[TASK DIRECTIONS] For this exercise, return all the data exactly as it stands.

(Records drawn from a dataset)
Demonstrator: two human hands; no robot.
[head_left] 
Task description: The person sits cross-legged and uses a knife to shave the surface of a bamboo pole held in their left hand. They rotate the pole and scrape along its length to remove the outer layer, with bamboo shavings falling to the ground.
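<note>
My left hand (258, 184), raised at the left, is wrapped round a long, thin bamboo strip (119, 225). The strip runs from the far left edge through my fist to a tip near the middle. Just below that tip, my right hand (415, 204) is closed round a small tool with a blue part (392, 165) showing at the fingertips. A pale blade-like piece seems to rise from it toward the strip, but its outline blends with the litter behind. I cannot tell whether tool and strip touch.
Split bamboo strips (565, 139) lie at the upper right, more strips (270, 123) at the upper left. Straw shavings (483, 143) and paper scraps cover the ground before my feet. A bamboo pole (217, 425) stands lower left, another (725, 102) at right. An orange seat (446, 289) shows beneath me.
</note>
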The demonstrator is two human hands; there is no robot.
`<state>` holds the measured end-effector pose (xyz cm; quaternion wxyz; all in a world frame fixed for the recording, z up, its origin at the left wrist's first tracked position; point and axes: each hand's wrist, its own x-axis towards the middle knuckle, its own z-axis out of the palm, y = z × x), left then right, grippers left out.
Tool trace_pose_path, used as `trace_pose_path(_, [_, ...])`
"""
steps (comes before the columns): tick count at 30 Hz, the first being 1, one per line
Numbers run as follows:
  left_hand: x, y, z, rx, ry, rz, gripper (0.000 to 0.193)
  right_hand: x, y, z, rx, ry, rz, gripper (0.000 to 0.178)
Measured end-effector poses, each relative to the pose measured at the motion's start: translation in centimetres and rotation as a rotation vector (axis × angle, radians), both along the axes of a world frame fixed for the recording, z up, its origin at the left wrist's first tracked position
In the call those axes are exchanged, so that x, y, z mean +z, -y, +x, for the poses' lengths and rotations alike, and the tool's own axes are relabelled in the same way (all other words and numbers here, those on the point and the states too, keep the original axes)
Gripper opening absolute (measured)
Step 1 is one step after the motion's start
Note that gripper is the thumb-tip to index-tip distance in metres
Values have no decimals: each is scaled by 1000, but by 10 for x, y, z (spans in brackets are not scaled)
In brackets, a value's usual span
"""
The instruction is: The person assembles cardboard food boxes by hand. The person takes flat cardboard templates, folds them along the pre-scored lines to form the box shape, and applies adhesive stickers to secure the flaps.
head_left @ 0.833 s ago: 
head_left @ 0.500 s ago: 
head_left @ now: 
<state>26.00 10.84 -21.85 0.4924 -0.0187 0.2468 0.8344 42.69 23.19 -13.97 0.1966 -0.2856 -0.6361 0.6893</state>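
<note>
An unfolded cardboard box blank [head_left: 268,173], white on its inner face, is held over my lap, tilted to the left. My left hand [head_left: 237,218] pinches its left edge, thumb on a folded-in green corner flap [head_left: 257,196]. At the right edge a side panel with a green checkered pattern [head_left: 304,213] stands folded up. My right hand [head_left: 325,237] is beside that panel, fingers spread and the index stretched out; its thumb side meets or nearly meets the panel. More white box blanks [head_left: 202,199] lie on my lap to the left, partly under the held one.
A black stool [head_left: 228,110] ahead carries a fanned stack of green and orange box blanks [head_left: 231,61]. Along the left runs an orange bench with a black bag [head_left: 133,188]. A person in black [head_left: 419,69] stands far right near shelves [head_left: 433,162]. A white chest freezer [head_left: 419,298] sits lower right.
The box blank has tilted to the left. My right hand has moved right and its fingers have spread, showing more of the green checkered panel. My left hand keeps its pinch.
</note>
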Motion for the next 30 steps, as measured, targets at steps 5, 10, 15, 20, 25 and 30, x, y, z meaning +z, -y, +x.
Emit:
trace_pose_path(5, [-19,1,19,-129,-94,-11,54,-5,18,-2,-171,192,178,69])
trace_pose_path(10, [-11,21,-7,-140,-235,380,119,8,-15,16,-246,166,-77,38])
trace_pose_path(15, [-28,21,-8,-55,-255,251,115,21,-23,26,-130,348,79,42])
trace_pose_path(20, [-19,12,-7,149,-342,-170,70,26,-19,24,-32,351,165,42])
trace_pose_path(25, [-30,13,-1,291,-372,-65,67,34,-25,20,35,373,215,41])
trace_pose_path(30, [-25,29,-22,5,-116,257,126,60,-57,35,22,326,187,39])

[RESPONSE BELOW]
Demonstrator: two human hands; no robot.
[head_left] 
Task description: The person sits cross-legged and uses a knife to shave the surface of a bamboo pole held in their left hand. They rotate the pole and scrape along its length to remove the outer layer, with bamboo shavings falling to the ground.
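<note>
My left hand (258, 184), raised at the left, is wrapped round a long, thin bamboo strip (119, 225). The strip runs from the far left edge through my fist to a tip near the middle. Just below that tip, my right hand (415, 204) is closed round a small tool with a blue part (392, 165) showing at the fingertips. A pale blade-like piece seems to rise from it toward the strip, but its outline blends with the litter behind. I cannot tell whether tool and strip touch.
Split bamboo strips (565, 139) lie at the upper right, more strips (270, 123) at the upper left. Straw shavings (483, 143) and paper scraps cover the ground before my feet. A bamboo pole (217, 425) stands lower left, another (725, 102) at right. An orange seat (446, 289) shows beneath me.
</note>
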The demonstrator is two human hands; there is no robot.
`<state>` holds the measured end-effector pose (xyz cm; quaternion wxyz; all in a world frame fixed for the recording, z up, its origin at the left wrist's first tracked position; point and axes: each hand's wrist, its own x-axis towards the middle knuckle, its own z-axis out of the palm, y = z × x), left then right, grippers left out.
Tool trace_pose_path, used as `trace_pose_path(_, [_, ...])`
"""
steps (comes before the columns): tick count at 30 Hz, the first being 1, one per line
Numbers run as follows:
  left_hand: x, y, z, rx, ry, rz, gripper (0.000 to 0.193)
  right_hand: x, y, z, rx, ry, rz, gripper (0.000 to 0.178)
Measured end-effector poses, each relative to the pose measured at the motion's start: translation in centimetres and rotation as a rotation vector (axis × angle, radians), both along the axes of a world frame fixed for the recording, z up, its origin at the left wrist's first tracked position
In the call those axes are exchanged, so that x, y, z mean +z, -y, +x, for the poses' lengths and rotations alike, and the tool's own axes are relabelled in the same way (all other words and numbers here, those on the point and the states too, keep the original axes)
Gripper opening absolute (measured)
Step 1 is one step after the motion's start
Note that gripper is the thumb-tip to index-tip distance in metres
Values have no decimals: each is scaled by 1000, but by 10 for x, y, z (spans in brackets are not scaled)
In brackets, a value's usual span
"""
The instruction is: The person assembles cardboard food boxes by hand. The person takes flat cardboard templates, folds them along the pre-scored lines to form the box shape, and applies adhesive stickers to secure the flaps.
head_left @ 0.833 s ago: 
head_left @ 0.500 s ago: 
head_left @ now: 
<state>26.00 10.84 -21.85 0.4924 -0.0187 0.2468 0.8344 42.69 23.19 -13.97 0.1966 -0.2856 -0.6361 0.6893</state>
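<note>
An unfolded cardboard box blank [head_left: 268,173], white on its inner face, is held over my lap, tilted to the left. My left hand [head_left: 237,218] pinches its left edge, thumb on a folded-in green corner flap [head_left: 257,196]. At the right edge a side panel with a green checkered pattern [head_left: 304,213] stands folded up. My right hand [head_left: 325,237] is beside that panel, fingers spread and the index stretched out; its thumb side meets or nearly meets the panel. More white box blanks [head_left: 202,199] lie on my lap to the left, partly under the held one.
A black stool [head_left: 228,110] ahead carries a fanned stack of green and orange box blanks [head_left: 231,61]. Along the left runs an orange bench with a black bag [head_left: 133,188]. A person in black [head_left: 419,69] stands far right near shelves [head_left: 433,162]. A white chest freezer [head_left: 419,298] sits lower right.
The box blank has tilted to the left. My right hand has moved right and its fingers have spread, showing more of the green checkered panel. My left hand keeps its pinch.
</note>
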Motion for the next 30 steps, as measured, targets at steps 5, 10, 15, 20, 25 and 30, x, y, z meaning +z, -y, +x.
Emit:
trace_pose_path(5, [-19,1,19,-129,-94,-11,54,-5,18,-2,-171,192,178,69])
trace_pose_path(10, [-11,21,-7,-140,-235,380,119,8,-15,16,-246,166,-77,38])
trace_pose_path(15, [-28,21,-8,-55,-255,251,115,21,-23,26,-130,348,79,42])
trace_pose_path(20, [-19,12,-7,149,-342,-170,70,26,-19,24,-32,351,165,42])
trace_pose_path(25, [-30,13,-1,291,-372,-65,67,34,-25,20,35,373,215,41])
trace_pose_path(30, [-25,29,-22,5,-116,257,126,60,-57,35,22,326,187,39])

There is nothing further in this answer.